Records go out the window and it’s probably a good thing this year. Kansas Wesleyan is 4-1 in the KCAC and 6-1 overall, while Bethany is 1-4 in the conference and 1-6 overall — not to mention it’s coming off easily its worst performance of the year in a 24-0 head-scratcher of a loss to Southwestern.
This game, however, could refocus the Swedes. They have supplanted Friends as the KCAC’s most underachieving team as many thought before the season they had upper-division-finishing talent, but it hasn’t translated to wins on the field. Some key injuries have helped contribute to the downfall.
What could really fuel the Swedes is the presence of several former Bethany players on the Kansas Wesleyan roster, the most notable being Londarious Thomas and Marcus Bradley, who have played key roles in the Coyotes’ success. Also, the KW defense has been buoyed by three new starters who were standouts at Friends last year, while the offense has been enhanced by McPherson College transfers Miles Balthazor (the team’s top rusher) and Kelly Cordova, who is one of the KCAC’s most versatile players.
Next year, transfers who change schools within the KCAC will be required to sit out an entire season.
Quarterback play could decide this game.
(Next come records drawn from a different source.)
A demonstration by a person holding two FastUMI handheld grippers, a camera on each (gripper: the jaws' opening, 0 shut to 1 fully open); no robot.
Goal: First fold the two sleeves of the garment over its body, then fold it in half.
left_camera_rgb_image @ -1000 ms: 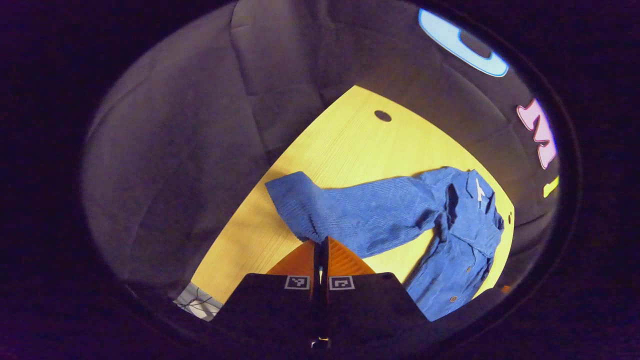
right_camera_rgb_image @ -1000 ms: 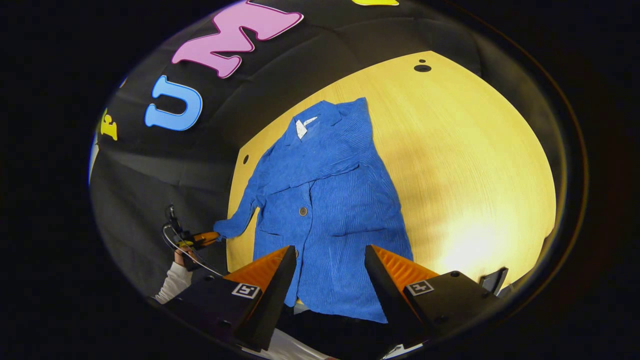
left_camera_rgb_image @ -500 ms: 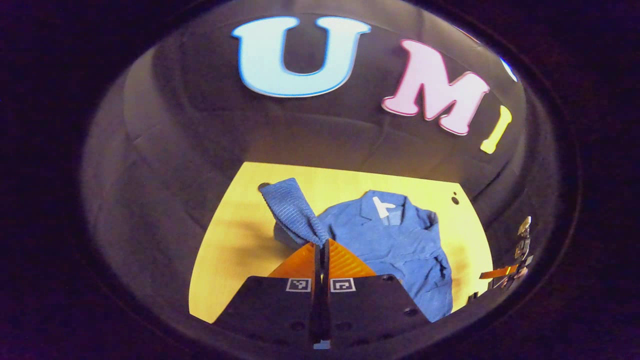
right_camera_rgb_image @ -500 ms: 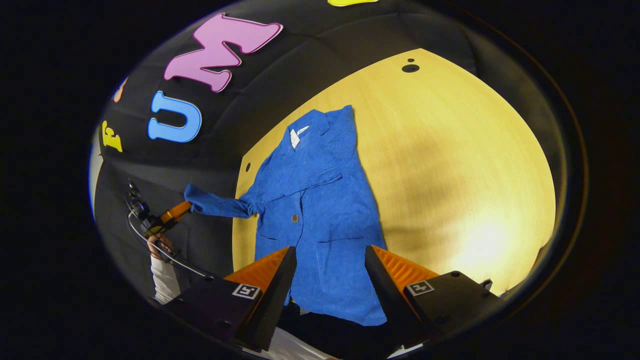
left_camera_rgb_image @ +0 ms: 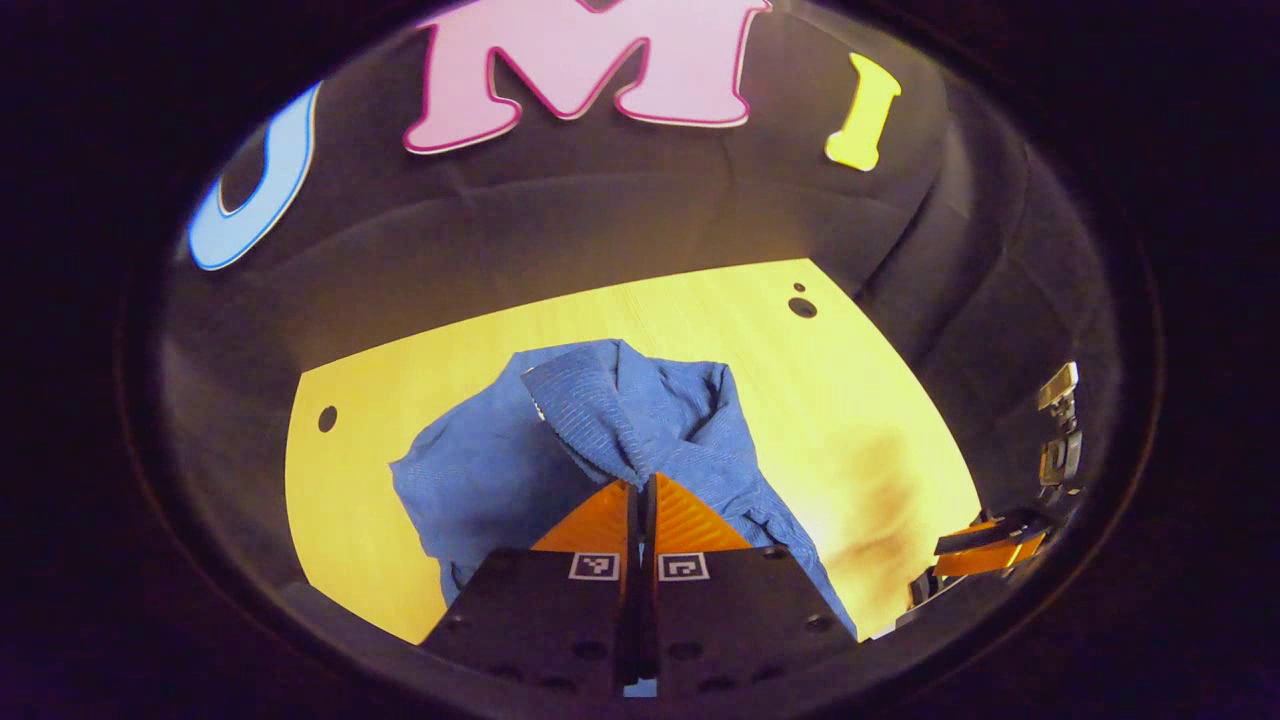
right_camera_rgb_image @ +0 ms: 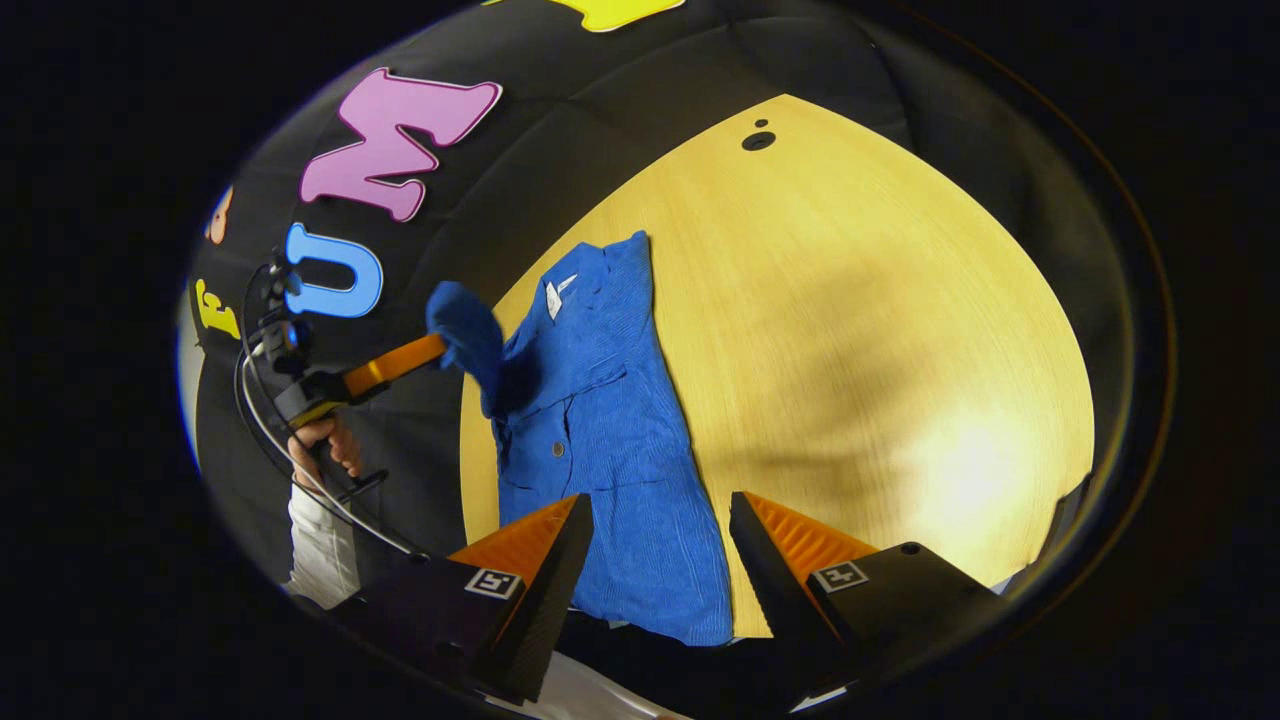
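Partly hidden garment (left_camera_rgb_image: 480, 480) behind left tool (left_camera_rgb_image: 640, 490).

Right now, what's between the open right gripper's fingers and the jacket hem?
Nothing. In the right gripper view the right gripper stands open with the blue jacket hem running straight into the gap; bare table lies alongside.

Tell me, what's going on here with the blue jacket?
A person is folding a blue jacket on a wooden table with a handheld gripper in each hand. The left gripper is shut on a sleeve, held up above the jacket's body for folding across. The other sleeve looks already folded in. The right gripper is open, near the jacket's hem, holding nothing. The fold in half isn't yet done.
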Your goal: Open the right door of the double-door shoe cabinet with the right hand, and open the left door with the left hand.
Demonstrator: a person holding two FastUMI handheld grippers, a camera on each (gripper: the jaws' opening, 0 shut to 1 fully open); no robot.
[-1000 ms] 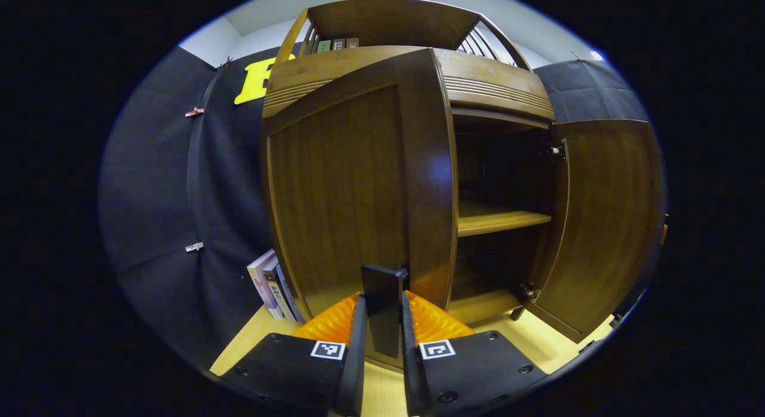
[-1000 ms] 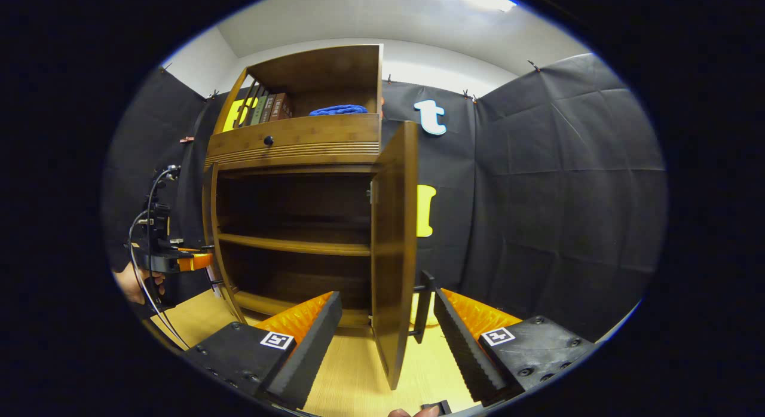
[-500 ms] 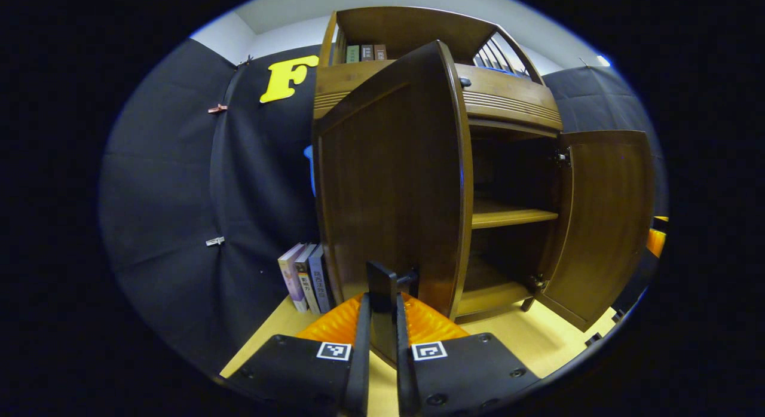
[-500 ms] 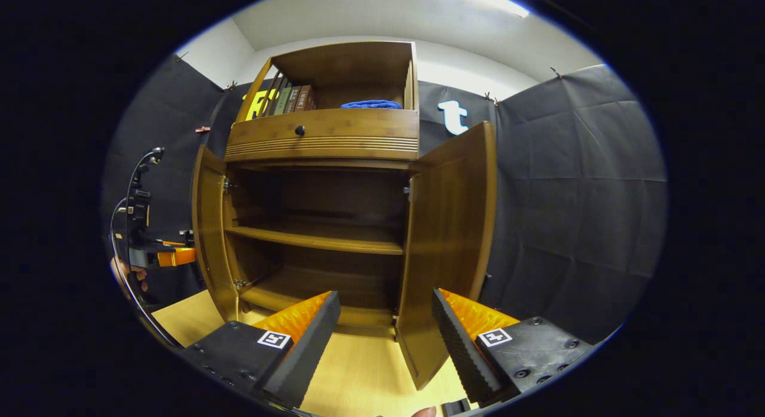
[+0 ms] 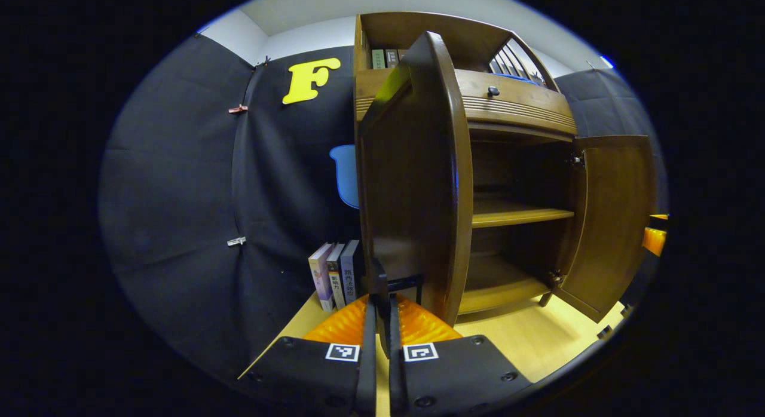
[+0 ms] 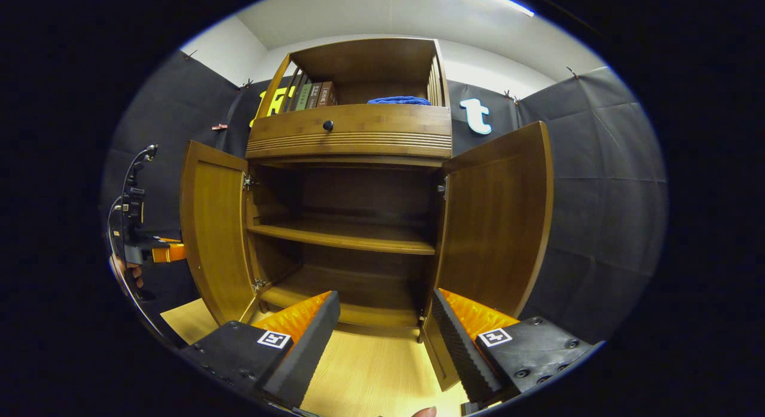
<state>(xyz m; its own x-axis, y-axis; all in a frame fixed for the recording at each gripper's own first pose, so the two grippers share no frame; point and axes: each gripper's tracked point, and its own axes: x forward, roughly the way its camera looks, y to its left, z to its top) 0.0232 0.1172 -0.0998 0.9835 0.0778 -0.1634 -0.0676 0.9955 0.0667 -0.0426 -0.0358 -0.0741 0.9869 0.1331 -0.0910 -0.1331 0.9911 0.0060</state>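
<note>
Brown wooden double-door shoe cabinet [image 6: 349, 133] stands on a pale wood floor [image 6: 370, 375] against the black cloth wall. Both doors stand open.

Left door [image 5: 412, 172]: swung well out, seen nearly edge-on in the left gripper view. Left gripper [image 5: 381, 312], black body with orange ribbed fingers, is closed to a narrow slit on the thin black handle [image 5: 378, 279] at the door's lower edge; both fingers press on it. In the right gripper view the same door [image 6: 214, 238] hangs open at the left, with the left gripper [image 6: 161, 253] just beyond its outer edge and a hand [image 6: 128, 273] behind it.

Right door [image 6: 496, 226]: open wide at the right. Right gripper [image 6: 382, 327] sits in front of the cabinet with jaws wide apart, holding nothing, clear of the door.

Interior: one wooden shelf [image 6: 343, 235] across the middle. Drawer front with a small dark knob [image 6: 327, 125] above the doors. Top compartment holds upright books [image 6: 311, 95] and a blue folded cloth [image 6: 397, 100].

Three more upright books [image 5: 336, 276] stand on the floor left of the cabinet.
</note>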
The Coyotes have the KCAC’s best in Jake Curran, but his status is questionable because of an ankle injury suffered last week. If he’s out, Cordova can slide over from receiver, as he had some sparkling games at quarterback at McPherson College last year and would have been the Bulldogs’ starter this year.
Bethany’s quarterbacks Virgil Bridges and Bo Savage combined to complete just 7 of 28 passes last week and with standout running back Tevis Linnebur not available due to injury, the Swedes’ ground game was virtually nil.